The purpose of this project was to evaluate the preclinical efficacy of pyridoxine, or vitamin B(6). Rats received a 3.0 mm unilateral controlled cortical impact (CCI) injury of the sensorimotor cortex or sham surgery. Treatment with vitamin B(6) (600 or 300 mg/kg IP) or vehicle was administered at 30 min and 24 h post-CCI. Somatosensory dysfunction was evaluated with the vibrissae-forelimb placing and bilateral tactile adhesive removal tests. Sensorimotor dysfunction was evaluated with the locomotor placing and the forelimb asymmetry tests. On the forelimb asymmetry test both treatment groups displayed no asymmetry bias on any of the testing days post-CCI and were statistically no different than the shams. Both vitamin B(6) groups displayed a significant improvement in behavioral performance on the locomotor placing test compared to the vehicle-treated group. Administration of 600 mg/kg also significantly reduced tactile adhesive removal latencies on days 2, 4, 6, and 12 post-CCI. Both treatment groups were improved in their rate of recovery post-CCI on the vibrissae-forelimb placing test, but only the recovery seen in the 600-mg/kg group was significantly improved compared to vehicle.
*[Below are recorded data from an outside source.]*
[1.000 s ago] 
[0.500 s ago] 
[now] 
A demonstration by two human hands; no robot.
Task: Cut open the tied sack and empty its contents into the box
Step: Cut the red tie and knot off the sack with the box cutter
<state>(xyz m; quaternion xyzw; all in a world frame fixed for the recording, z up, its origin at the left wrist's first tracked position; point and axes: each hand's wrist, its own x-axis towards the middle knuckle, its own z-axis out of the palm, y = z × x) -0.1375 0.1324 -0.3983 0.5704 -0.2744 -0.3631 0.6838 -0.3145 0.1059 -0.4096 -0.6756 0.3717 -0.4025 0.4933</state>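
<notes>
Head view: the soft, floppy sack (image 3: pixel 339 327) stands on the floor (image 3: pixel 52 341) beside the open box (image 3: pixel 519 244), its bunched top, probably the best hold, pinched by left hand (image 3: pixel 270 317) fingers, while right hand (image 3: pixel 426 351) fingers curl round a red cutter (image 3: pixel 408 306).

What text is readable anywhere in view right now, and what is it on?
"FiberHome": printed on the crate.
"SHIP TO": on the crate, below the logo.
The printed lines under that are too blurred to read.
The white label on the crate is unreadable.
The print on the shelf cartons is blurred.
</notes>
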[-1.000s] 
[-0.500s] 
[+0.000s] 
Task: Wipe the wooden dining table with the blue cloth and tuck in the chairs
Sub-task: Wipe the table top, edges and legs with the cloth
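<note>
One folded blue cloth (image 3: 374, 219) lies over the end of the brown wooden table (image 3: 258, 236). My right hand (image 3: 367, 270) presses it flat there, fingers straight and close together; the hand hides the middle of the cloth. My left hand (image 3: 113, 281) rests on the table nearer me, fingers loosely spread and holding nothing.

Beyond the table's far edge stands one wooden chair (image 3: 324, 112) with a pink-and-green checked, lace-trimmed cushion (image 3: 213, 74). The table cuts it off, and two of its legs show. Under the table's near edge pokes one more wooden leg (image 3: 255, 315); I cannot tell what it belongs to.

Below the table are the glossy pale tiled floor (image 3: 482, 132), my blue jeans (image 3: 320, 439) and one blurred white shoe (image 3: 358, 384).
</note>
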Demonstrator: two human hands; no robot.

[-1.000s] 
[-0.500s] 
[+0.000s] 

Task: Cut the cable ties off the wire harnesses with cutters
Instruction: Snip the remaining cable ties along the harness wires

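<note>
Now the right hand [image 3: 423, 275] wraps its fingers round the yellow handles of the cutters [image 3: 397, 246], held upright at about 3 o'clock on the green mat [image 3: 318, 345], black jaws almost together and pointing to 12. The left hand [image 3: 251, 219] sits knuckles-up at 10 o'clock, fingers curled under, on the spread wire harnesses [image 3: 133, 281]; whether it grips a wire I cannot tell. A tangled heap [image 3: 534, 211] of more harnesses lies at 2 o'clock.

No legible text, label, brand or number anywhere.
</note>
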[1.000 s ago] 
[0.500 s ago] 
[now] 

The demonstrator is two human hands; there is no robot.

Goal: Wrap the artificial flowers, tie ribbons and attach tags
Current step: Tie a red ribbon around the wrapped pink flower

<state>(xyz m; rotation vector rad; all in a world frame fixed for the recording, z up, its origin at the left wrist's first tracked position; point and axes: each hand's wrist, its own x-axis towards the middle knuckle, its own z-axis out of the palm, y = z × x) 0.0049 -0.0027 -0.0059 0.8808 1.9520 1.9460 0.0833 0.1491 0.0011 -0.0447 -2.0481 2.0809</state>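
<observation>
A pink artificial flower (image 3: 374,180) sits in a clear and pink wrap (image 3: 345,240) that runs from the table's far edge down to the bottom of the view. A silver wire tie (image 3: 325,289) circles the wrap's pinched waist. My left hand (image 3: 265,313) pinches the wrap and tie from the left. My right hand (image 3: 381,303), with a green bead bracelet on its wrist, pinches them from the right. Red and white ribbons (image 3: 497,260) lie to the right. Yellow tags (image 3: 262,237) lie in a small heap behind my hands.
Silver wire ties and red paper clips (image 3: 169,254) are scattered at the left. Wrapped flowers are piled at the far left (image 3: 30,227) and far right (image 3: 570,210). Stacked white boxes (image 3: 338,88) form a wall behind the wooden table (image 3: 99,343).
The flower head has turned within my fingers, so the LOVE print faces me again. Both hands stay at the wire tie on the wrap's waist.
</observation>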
Finally, the 600-mg/kg dose resulted in significant cortical sparing compared to the vehicle-treated group. In general, the effects of vitamin B(6) on recovery of function were dose-dependent, with the 600-mg/kg dose consistently showing greater recovery than the 300-mg/kg dose. More experimental analyses are warranted to evaluate the potential preclinical efficacy and mechanistic action of vitamin B(6).

FIG. 1.

Effects of administration of vitamin B₆ (600 or 300 mg/kg) or vehicle on the vibrissae–forelimb placing test. Plotted are the mean (±standard error of the mean) percentages of unsuccessful placing attempts. Significantly fewer unsuccessful placing attempts were observed over time for both treatment groups in a dose-dependent fashion, but only improvement in the 600-mg group was significant compared to vehicle. All groups appeared to reach a steady state of performance on this task by approximately day 14 post-injury.

FIG. 2.

Effects of administration of vitamin B₆ (600 and 300 mg/kg) or vehicle on the bilateral tactile adhesive removal test. Plotted are the mean (±standard error of the mean) latencies to remove the adhesive from the contralateral forelimb. Significant improvements in latencies to remove the adhesive were observed in the 600-mg group (∧p < 0.05), but not the 300-mg group (*p < 0.05).

FIG. 3.

Effects of administration of vitamin B₆ (600 and 300 mg/kg) or vehicle on the forelimb asymmetry test. Plotted is the percentage (±standard error of the mean) of contralateral forelimb use. Vitamin B₆ eliminated the initial behavioral deficit in both treatment groups (*p < 0.05). On all days, both treatment groups were not significantly different from shams.

FIG. 4.

Effects of administration of vitamin B₆ (600 or 300 mg/kg) or vehicle on the locomotor placing test. Plotted are the mean (±standard error of the mean) numbers of foot-faults with the contralateral forelimb. Significant improvements in behavioral performance were observed in both the 600- and 300-mg/kg vitamin B₆–treated animals compared to vehicle-treated animals.

FIG. 5.

Effects of administration of vitamin B₆ (600 or 300 mg/kg) or vehicle on the reduction of lesion volume. Plotted are the mean (±standard error of the mean) percent reductions in lesion volumes. Treatment with vitamin B₆ significantly reduced the cortical volume loss in a dose-dependent manner, with only the 600-mg group being significantly different from vehicle-treated animals (*p < 0.05).

FIG. 6.

Shown are coronal brain sections (40 μM, cresyl violet) at three levels through the injury cavity (1.70, 1.00, and 0.00 mm relative to the bregma). A large cortical cavity can be seen in the representative vehicle-treated brain compared to the vitamin B6–treated brains (scale bar = 2.0 mm).